Assignment: Which lines of the entries below include "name"? List them all.

Records for processing:
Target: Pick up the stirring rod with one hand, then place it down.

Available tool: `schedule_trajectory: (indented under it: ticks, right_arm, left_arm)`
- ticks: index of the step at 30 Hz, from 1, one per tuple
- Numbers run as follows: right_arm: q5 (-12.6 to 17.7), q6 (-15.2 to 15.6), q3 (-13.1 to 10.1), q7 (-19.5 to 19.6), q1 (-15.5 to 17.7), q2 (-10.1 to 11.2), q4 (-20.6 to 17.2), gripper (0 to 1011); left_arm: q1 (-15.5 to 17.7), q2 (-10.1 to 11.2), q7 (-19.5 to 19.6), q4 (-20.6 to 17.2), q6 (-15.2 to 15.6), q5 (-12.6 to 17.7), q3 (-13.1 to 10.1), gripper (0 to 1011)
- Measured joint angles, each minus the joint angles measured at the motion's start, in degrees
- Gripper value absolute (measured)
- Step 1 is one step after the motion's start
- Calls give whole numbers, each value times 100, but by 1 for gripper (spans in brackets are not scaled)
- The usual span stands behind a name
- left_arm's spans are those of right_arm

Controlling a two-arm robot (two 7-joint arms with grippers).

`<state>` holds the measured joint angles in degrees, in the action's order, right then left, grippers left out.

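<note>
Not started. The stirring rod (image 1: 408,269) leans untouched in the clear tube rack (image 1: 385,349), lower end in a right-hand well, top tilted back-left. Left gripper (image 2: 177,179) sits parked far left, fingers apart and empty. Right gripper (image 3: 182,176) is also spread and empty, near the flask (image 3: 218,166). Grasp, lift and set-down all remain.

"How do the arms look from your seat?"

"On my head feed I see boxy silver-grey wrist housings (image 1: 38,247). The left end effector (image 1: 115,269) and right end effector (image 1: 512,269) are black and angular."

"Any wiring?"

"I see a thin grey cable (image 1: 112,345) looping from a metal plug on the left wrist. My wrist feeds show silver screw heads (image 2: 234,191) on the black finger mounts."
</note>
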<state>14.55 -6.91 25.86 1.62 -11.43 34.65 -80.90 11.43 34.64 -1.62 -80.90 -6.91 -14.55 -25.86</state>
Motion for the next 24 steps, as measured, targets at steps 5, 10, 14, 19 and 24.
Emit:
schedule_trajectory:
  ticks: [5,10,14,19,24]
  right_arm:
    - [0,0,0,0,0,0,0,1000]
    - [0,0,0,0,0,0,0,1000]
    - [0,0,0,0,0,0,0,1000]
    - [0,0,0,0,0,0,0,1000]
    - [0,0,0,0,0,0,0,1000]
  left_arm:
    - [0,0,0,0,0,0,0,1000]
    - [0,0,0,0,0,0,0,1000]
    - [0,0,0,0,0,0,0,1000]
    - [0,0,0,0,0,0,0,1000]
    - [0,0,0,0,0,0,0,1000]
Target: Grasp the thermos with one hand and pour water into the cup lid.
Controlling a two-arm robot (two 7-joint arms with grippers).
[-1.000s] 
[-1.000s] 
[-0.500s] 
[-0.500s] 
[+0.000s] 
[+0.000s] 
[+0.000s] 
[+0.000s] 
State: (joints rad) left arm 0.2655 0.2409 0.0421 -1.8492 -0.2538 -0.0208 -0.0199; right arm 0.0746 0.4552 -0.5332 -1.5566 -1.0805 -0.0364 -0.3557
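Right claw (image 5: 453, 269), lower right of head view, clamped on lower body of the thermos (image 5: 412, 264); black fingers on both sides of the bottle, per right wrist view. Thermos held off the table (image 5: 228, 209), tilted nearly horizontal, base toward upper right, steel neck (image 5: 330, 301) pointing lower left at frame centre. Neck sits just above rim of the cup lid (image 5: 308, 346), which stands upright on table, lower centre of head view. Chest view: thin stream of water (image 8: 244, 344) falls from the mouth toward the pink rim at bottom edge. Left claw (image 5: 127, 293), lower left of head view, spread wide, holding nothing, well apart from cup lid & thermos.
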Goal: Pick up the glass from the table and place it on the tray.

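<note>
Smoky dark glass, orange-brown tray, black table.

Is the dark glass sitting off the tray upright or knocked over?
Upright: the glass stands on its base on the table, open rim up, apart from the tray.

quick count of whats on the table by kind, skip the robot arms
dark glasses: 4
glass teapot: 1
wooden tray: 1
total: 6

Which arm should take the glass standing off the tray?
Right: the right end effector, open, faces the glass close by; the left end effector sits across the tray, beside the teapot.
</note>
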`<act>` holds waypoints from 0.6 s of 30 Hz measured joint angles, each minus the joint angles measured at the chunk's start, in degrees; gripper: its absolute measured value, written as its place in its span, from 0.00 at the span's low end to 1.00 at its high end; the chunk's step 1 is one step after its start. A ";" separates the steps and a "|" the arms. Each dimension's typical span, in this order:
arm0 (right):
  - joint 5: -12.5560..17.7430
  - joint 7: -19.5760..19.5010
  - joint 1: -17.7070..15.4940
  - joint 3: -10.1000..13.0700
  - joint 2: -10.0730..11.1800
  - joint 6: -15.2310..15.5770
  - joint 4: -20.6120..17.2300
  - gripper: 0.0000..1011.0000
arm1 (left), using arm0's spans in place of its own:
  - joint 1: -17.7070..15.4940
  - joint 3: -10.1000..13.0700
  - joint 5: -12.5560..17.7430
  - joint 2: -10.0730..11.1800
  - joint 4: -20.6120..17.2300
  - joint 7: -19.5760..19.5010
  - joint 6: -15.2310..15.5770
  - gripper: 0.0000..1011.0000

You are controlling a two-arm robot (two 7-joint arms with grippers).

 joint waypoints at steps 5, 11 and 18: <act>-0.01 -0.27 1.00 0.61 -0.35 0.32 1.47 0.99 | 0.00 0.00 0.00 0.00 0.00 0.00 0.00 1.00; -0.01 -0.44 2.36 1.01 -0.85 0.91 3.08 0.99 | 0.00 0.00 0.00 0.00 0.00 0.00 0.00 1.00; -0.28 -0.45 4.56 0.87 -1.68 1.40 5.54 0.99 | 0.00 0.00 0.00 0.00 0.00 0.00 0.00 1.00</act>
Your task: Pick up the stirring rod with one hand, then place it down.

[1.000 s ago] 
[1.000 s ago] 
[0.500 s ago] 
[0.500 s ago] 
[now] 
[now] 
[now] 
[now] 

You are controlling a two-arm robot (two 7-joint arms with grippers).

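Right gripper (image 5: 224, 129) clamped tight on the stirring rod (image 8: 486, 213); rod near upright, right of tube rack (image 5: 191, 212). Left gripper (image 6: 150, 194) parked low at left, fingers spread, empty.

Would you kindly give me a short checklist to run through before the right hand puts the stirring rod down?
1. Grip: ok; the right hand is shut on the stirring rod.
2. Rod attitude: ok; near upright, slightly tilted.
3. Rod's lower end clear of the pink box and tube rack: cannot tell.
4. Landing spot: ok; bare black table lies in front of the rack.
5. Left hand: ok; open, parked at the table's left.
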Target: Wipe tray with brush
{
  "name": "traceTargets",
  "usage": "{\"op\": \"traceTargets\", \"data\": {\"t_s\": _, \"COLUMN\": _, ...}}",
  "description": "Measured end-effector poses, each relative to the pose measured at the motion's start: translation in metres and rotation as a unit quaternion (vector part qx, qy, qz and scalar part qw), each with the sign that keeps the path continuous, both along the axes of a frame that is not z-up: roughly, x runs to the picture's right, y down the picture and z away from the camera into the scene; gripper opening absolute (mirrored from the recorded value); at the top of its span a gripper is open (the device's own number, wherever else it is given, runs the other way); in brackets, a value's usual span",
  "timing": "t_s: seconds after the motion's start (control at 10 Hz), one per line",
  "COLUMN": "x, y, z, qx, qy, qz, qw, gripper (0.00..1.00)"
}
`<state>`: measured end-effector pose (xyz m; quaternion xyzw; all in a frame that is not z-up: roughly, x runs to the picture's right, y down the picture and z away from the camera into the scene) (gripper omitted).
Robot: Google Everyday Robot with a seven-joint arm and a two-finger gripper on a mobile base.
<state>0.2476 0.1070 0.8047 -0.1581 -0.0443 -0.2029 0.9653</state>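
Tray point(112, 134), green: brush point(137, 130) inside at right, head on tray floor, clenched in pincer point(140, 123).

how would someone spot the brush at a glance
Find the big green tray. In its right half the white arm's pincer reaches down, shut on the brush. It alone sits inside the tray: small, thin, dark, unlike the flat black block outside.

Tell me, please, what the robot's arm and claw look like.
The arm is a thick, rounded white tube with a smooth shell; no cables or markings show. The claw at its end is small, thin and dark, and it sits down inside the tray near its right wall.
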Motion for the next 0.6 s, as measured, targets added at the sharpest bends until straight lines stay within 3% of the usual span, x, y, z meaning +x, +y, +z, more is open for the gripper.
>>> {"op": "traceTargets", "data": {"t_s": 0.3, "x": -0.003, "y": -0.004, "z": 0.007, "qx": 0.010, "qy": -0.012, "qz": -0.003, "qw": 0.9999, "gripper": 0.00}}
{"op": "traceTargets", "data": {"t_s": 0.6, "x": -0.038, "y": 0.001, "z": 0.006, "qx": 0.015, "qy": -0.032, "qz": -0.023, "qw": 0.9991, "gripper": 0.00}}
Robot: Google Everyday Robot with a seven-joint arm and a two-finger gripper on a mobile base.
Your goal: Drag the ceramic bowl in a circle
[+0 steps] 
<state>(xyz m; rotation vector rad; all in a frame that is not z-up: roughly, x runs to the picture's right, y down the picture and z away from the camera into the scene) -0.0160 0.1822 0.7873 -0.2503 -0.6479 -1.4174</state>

Solved exercise:
- The usual span stands behind a name
  "name": "traceTargets",

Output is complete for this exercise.